FIG. 4 shows the effect of Klebsiella parvula (DSM 22607) on a model of inflammation induced by DNBS. (A) The treated groups were monitored for weight loss starting on the day of injection (OJ). (B) A significant reduction in macroscopic score indicating a reduction in inflammatory severity after DSM22607 and 5ASA treatment. DSM22607 is effective in reducing myeloperoxidase activity (C) and increasing the immunomodulatory effect of the anti-inflammatory cytokine interleukin-10 (IL-10) (D) in the spleen. Nonparametric analysis of variance followed by dunn statistical test: p < 0.05; p < 0.01; p < 0.001. DNBS: dinitrobenzenesulfonic acid.

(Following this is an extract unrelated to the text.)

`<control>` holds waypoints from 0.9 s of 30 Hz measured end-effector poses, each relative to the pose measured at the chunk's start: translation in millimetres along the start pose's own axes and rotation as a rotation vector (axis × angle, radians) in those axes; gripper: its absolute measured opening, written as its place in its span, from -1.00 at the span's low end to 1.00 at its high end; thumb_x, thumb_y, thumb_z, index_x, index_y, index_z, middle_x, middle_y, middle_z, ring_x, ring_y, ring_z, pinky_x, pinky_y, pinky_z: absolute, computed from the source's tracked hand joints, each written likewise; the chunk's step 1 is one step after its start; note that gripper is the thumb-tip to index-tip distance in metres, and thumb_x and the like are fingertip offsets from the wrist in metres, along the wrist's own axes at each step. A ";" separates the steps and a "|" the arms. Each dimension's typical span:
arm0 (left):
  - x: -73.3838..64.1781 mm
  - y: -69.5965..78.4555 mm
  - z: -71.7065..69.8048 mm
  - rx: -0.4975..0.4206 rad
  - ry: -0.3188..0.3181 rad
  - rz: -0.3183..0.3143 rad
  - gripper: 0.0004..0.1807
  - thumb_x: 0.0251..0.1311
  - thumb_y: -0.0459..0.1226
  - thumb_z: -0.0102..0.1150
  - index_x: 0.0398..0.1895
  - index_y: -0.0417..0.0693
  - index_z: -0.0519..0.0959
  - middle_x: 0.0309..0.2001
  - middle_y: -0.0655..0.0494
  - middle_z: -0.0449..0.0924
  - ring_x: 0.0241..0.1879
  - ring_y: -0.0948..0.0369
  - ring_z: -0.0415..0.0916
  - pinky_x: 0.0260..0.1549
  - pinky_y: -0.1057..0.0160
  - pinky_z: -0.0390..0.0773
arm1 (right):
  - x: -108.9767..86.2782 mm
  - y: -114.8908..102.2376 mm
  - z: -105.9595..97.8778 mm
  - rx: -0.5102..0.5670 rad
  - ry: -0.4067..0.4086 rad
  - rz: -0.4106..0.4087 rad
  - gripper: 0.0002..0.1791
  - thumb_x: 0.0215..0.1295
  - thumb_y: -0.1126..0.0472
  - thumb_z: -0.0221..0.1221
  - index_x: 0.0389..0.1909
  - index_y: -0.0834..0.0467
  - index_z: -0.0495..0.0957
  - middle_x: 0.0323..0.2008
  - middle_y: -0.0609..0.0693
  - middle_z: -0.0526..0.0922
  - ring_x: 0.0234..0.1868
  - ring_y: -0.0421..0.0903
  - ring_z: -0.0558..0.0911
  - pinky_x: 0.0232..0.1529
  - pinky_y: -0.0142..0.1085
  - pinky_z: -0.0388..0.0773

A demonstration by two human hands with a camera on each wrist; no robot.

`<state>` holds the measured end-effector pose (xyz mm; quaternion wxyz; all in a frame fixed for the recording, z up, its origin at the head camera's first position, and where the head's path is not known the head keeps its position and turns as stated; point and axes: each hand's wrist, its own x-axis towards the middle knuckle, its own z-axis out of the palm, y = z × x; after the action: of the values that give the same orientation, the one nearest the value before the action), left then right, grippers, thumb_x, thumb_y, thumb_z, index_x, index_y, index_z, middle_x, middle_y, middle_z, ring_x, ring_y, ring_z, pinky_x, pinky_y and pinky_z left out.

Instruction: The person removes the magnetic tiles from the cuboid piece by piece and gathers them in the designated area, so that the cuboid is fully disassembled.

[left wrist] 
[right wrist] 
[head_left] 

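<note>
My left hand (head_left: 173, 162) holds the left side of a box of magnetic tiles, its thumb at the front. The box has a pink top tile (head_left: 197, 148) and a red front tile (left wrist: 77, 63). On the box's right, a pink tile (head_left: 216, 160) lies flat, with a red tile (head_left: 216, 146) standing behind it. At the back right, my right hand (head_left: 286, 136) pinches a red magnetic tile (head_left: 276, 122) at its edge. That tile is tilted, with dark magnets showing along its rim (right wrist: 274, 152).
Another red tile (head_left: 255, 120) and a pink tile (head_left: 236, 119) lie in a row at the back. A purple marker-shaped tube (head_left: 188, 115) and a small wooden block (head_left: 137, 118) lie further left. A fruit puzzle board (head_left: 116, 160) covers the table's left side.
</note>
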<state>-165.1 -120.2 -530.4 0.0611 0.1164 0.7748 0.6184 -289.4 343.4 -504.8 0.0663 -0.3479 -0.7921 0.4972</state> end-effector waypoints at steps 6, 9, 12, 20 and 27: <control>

FIG. 5 presents a summary of the anti-inflammatory effects of Klebsiella parvula on a DNBS-induced model of inflammation. (A) Reduction in macroscopic score indicating reduction in severity of inflammation following treatment with different species of cremastra parvula. (B) The immunomodulating effect of different species of Klebsiella parvula by reducing myeloperoxidase activity (C). Nonparametric analysis of variance followed by dunn statistical test: p < 0.05; p < 0.01; p < 0.001. DNBS: dinitrobenzenesulfonic acid.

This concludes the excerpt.